Too often, in golf, changes are made to swings based simply on appearance without regard for function or in the framework as described by Hogan. In fly casting, say the student tends to throw too much from the side for maximizing distance, like me. The teacher can say "show me a vertical loop" " What do you feel?", "Do you feel the line shooting more effortlessly?" "What do you need to feel to replicate that loop?"

Plus, there is pressure when making that cast to tight spot, at a nice fish or hitting a golf shot, even if just doing it for fun. The golfer or angler who is in touch with the feel of a cast before actually making the cast has something to concentrate on which narrows focus, slows the mind and can help deal with the anxiety.

Over a campfire, this conversation could now go really deep. Several people in the group would probably fall asleep in their chairs at this point...LOL

Phil
User avatar
Paul Arden
Site Admin
Posts: 19528
Joined: Thu Jan 03, 2013 11:20 am
Answers: 2
Location: Belum Rainforest
Contact:

Re: Casting Stroke

#38

Post by Paul Arden »

Hi Phil,

In FC there was an interesting phenomenon 30 years ago where an instructor had a “style” which he would then clone on his students. Even if that student had a serviceable Stroke in a different style. Something strange happened then. Instructors stopped teaching “style” and just started teaching “Essentials” and threw out all the cloning techniques.

For example. Elbow front “Accuracy” style vs Belgian/Lefty style. To say that you can use either according to how you are physically built I think is a misleading. Both are important to learn because each accomplishes certain respective criteria better than the other. Indeed learning a broad variety of techniques (/“styles”) I think is fundamental to your journey as a flycaster.

Cloning/pantomime/mirrored casting teaching is also a great tool to have!
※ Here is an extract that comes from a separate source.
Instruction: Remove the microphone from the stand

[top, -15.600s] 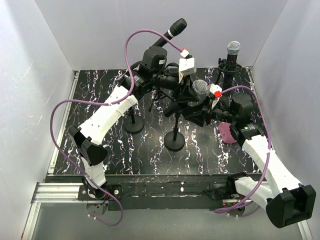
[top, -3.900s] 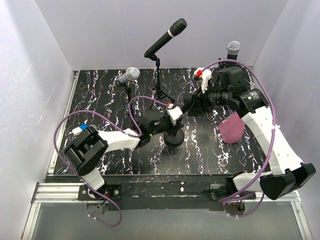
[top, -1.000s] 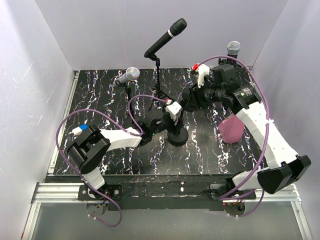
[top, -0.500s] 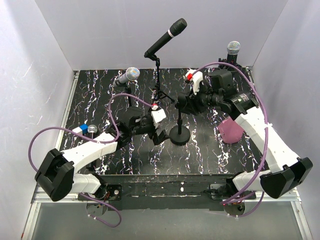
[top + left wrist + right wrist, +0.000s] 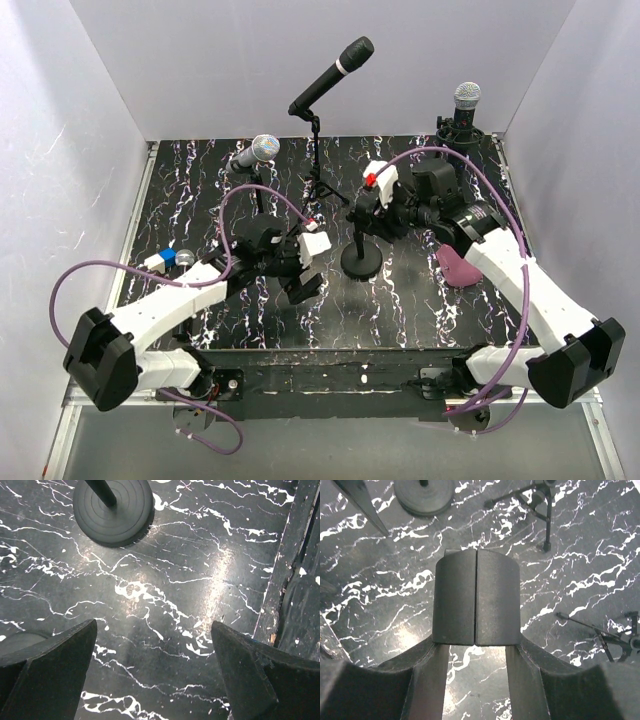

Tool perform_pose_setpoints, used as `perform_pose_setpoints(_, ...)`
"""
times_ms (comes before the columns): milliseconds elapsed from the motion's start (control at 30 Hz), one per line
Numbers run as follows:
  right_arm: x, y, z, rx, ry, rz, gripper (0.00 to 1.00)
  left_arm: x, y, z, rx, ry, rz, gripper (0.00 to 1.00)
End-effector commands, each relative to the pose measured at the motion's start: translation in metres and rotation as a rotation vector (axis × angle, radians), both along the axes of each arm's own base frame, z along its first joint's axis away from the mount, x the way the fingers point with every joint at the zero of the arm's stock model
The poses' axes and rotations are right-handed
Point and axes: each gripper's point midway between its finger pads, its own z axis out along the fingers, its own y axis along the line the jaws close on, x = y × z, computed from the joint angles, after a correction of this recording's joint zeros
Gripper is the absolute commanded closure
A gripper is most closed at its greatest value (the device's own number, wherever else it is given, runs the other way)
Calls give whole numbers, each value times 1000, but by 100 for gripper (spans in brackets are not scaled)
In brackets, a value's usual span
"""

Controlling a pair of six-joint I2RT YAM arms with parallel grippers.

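Note:
A bare black stand (image 5: pixel 360 258) with a round base stands mid-table; nothing sits on its top. My left gripper (image 5: pixel 307 264) hovers low just left of that base, jaws wide open and empty. The left wrist view shows the gripper (image 5: pixel 152 630) over bare marble, with the base (image 5: pixel 112 510) ahead. My right gripper (image 5: pixel 363 208) is at the top of the stand's pole. In its wrist view the pads (image 5: pixel 455 600) meet with nothing between them. Other microphones sit on stands at the back left (image 5: pixel 262 150), back centre (image 5: pixel 335 72) and back right (image 5: pixel 466 97).
A pink object (image 5: pixel 455 265) lies right of the stand, under my right arm. A small blue and silver object (image 5: pixel 172 258) lies at the left, by my left arm. A tripod stand's legs (image 5: pixel 540 500) spread behind the centre. White walls enclose the table.
My left gripper has opened wide and drawn back to the left, away from the stand's base. My right gripper has shifted left and down to the stand's pole, still shut.

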Motion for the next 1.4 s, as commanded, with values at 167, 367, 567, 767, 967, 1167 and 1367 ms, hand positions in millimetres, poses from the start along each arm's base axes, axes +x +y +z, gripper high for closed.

It’s one way how primates learn and it appears hardwired into us.

So to go back to your earlier post. I do believe that an instructor should give “things to try”/ideas/concepts to experiment with. However also I believe that you can also teach “rigid techniques” using cloning and get fast effective results. Call them “foundation strokes” if you like. And then develop personal feel/flair/style from there.
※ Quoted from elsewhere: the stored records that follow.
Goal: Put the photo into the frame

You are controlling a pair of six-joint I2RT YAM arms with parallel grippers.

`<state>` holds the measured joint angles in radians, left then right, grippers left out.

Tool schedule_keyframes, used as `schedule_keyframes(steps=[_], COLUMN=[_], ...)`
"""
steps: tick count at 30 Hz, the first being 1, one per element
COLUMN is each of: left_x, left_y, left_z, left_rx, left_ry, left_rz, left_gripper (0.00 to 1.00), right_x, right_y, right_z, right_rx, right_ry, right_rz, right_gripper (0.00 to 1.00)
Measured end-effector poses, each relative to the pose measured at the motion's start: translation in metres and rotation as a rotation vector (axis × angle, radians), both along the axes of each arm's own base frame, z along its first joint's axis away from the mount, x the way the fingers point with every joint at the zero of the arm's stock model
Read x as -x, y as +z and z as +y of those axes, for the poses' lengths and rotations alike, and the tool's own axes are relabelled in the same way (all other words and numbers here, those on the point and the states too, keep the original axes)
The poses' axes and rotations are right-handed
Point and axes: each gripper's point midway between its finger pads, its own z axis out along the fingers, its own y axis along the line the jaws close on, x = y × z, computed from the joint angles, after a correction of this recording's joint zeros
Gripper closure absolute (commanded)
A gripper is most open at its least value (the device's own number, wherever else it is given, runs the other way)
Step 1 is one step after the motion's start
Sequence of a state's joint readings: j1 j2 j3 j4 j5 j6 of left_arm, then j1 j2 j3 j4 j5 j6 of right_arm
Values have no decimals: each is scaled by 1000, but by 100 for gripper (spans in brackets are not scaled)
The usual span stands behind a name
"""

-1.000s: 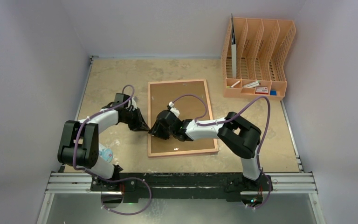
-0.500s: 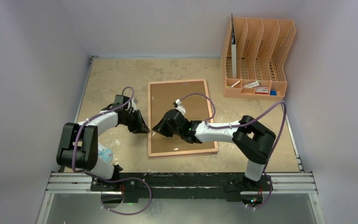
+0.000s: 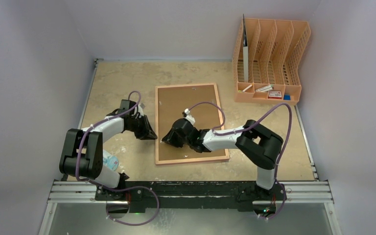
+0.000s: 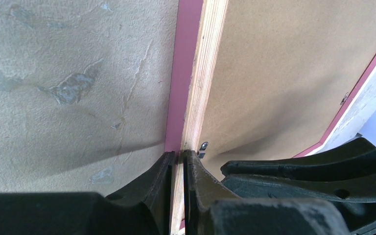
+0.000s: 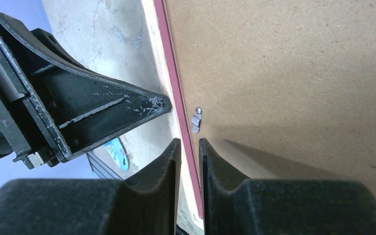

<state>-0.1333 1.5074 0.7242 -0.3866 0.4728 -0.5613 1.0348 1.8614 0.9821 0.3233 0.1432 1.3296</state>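
The frame [image 3: 223, 128] lies back side up on the table, the brown hardboard backing [image 3: 196, 98] sitting in it. The photo is out of view. My left gripper [image 3: 152, 136] is shut on the frame's left rim [image 4: 203, 73], one finger outside and one inside, in the left wrist view [image 4: 178, 155]. My right gripper [image 3: 166, 141] hovers over the same rim just nearer, jaws a narrow gap apart and holding nothing [image 5: 190, 143]. A small metal tab [image 5: 196, 119] sits on the backing [image 5: 284, 73] just ahead of it, beside the left gripper's fingers [image 5: 127, 105].
An orange file rack [image 3: 269, 63] with small items stands at the back right. A blue and white round thing [image 3: 110, 160] lies by the left arm's base. Pale walls close in the table on three sides.
My right gripper shifted away along the frame's left rim, then back nearer and slightly left. The left gripper and the frame stayed put.
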Motion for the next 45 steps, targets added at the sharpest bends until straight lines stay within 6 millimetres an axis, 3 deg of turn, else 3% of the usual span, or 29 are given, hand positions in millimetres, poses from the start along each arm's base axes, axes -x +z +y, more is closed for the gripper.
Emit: schedule_keyframes(steps=[4,8,21,29,45], left_x=[0,0,0,1,1], left_y=[0,0,0,0,1], left_z=[0,-1,-1,-1,-1], left_rx=[0,4,7,8,8], left_ry=[0,1,1,1,1], left_rz=[-1,0,-1,-5,-8], left_gripper=[89,90,91,91,91], right_x=[-1,1,2,-1,-5], right_y=[-1,-16,-6,-15,-5], right_z=[3,3,13,15,8], right_rx=[-10,9,-49,-61,-71], right_ry=[5,10,39,48,25], right_rz=[-1,17,15,30,-4], right_gripper=[86,87,87,88,85])
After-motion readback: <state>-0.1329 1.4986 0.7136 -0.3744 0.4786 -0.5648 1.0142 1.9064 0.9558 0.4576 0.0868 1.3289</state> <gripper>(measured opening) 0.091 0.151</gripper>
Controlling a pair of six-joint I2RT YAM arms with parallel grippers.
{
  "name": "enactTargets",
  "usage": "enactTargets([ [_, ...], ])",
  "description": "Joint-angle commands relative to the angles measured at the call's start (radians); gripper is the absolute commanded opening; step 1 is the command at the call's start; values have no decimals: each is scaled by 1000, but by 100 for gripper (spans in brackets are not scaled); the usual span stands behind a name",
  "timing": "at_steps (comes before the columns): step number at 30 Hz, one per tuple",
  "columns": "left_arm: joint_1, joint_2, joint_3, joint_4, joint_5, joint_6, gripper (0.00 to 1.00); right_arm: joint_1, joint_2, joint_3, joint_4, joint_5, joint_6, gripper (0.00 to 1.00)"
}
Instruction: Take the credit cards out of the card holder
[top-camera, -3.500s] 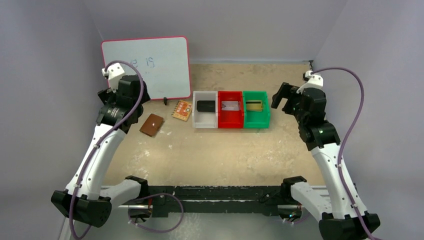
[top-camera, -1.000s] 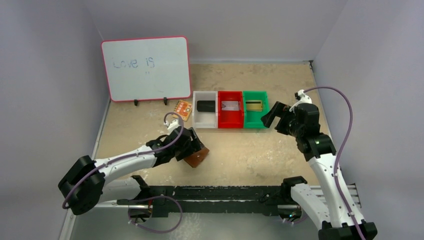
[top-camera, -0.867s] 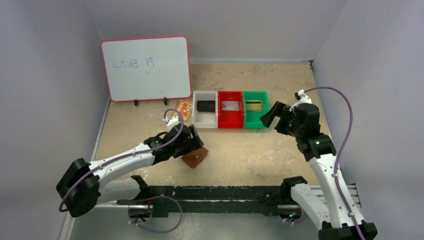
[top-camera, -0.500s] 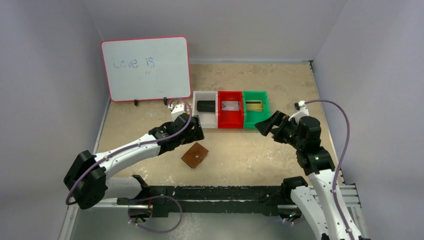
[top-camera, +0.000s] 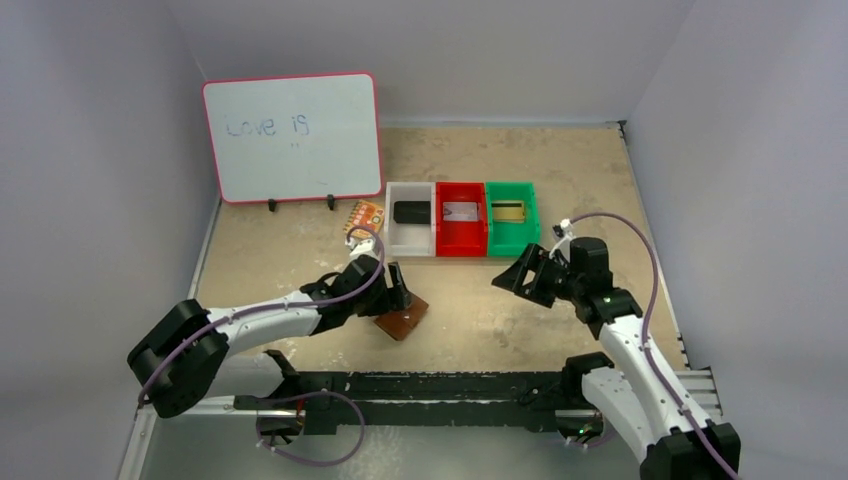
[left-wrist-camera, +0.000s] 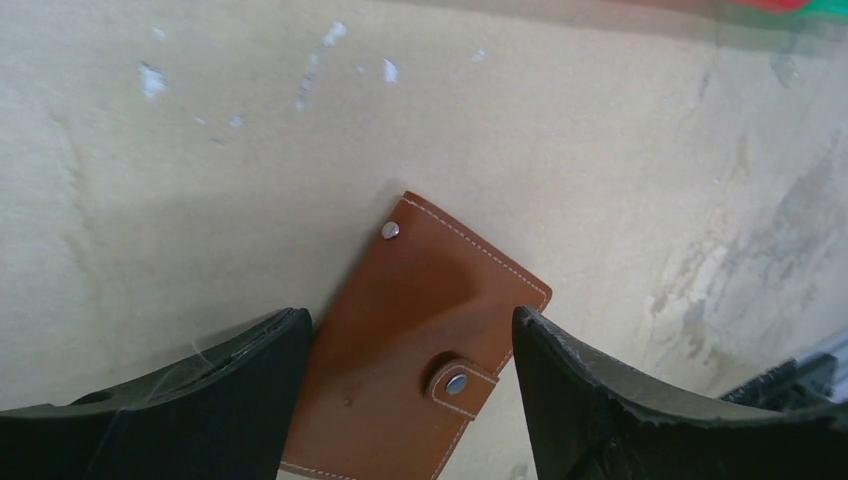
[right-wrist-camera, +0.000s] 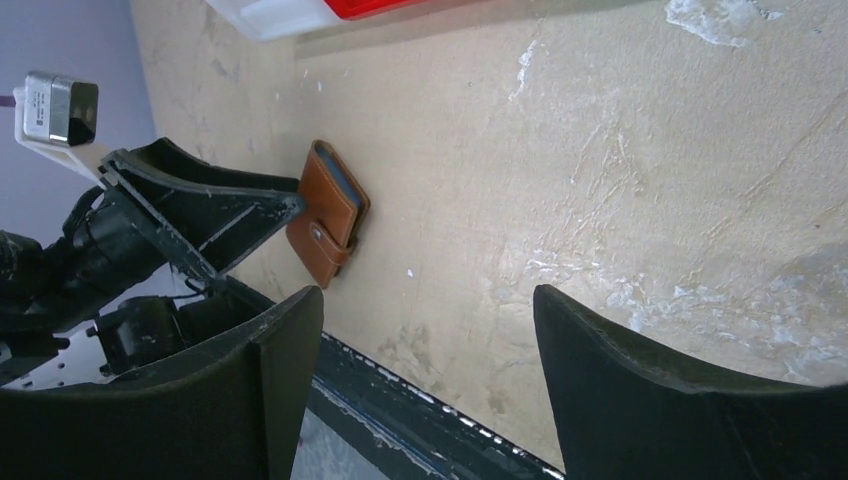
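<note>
Close to the front edge of the table (top-camera: 470, 335), at about 6 o'clock in the top view: the card holder (top-camera: 403, 322), lying flat with its brown side up. Shut tight, with the little tab (left-wrist-camera: 458, 385) snapped down, so no credit cards showing yet.

Right beside it, at 11 o'clock: the left gripper (top-camera: 397, 298), wide open and holding nothing. From the left wrist view, card holder (left-wrist-camera: 420, 330) sitting between the two fingers, one black finger (left-wrist-camera: 200, 400) at 9 o'clock and the other at 3 o'clock. Hard to tell whether touching the 9 o'clock finger or just beside it.

To do this step well: go down slowly. Pinch the card holder by its two long sides and stay off the tab. Leave the tab end free for popping open after.

Over at 2 o'clock from the card holder: the right gripper (top-camera: 512, 275), also wide open, also empty, well apart from it. From the right wrist view, card holder (right-wrist-camera: 328, 215) far off at 10 o'clock, with a thin blue-grey edge showing.

Farther back at 12 o'clock: a white bin (top-camera: 411, 250), a red bin (top-camera: 461, 249) and a green bin (top-camera: 512, 249) side by side. Orange card (top-camera: 364, 217) at 11 o'clock, then the whiteboard (top-camera: 293, 150) at the very back.
</note>
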Motion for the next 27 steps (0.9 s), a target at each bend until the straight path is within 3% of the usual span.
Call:
enactTargets([
  [1,-65,8,-61,108,74,-126,72,27,42,-3,55,-23,-18,77],
  [4,-136,11,-71,184,23,-211,68,78,80,2,89,-3,-2,75],
  [8,-226,30,-13,110,-148,-273,66,203,153,42,114,119,56,74],
  [15,-238,-74,-53,27,-293,-315,66,463,236,38,199,258,223,68],
  [21,-239,-179,-103,12,-282,-244,61,669,388,70,338,355,355,61],
  [27,-239,-154,-134,71,-180,-214,57,803,566,200,225,551,457,58],
])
I suppose a question that comes up is how good does your student want to be? Does he/she fish 20 times/year and just wants a serviceable cast and less wind knots? Or does he/she want to be the best caster they can be? Or something inbetween? How much time are they prepared to devote to this? Are they going to become obsessed? :D Mostly I teach the obsessed! But I think it’s surprisingly niche. Even some instructors don’t appear to be obsessed!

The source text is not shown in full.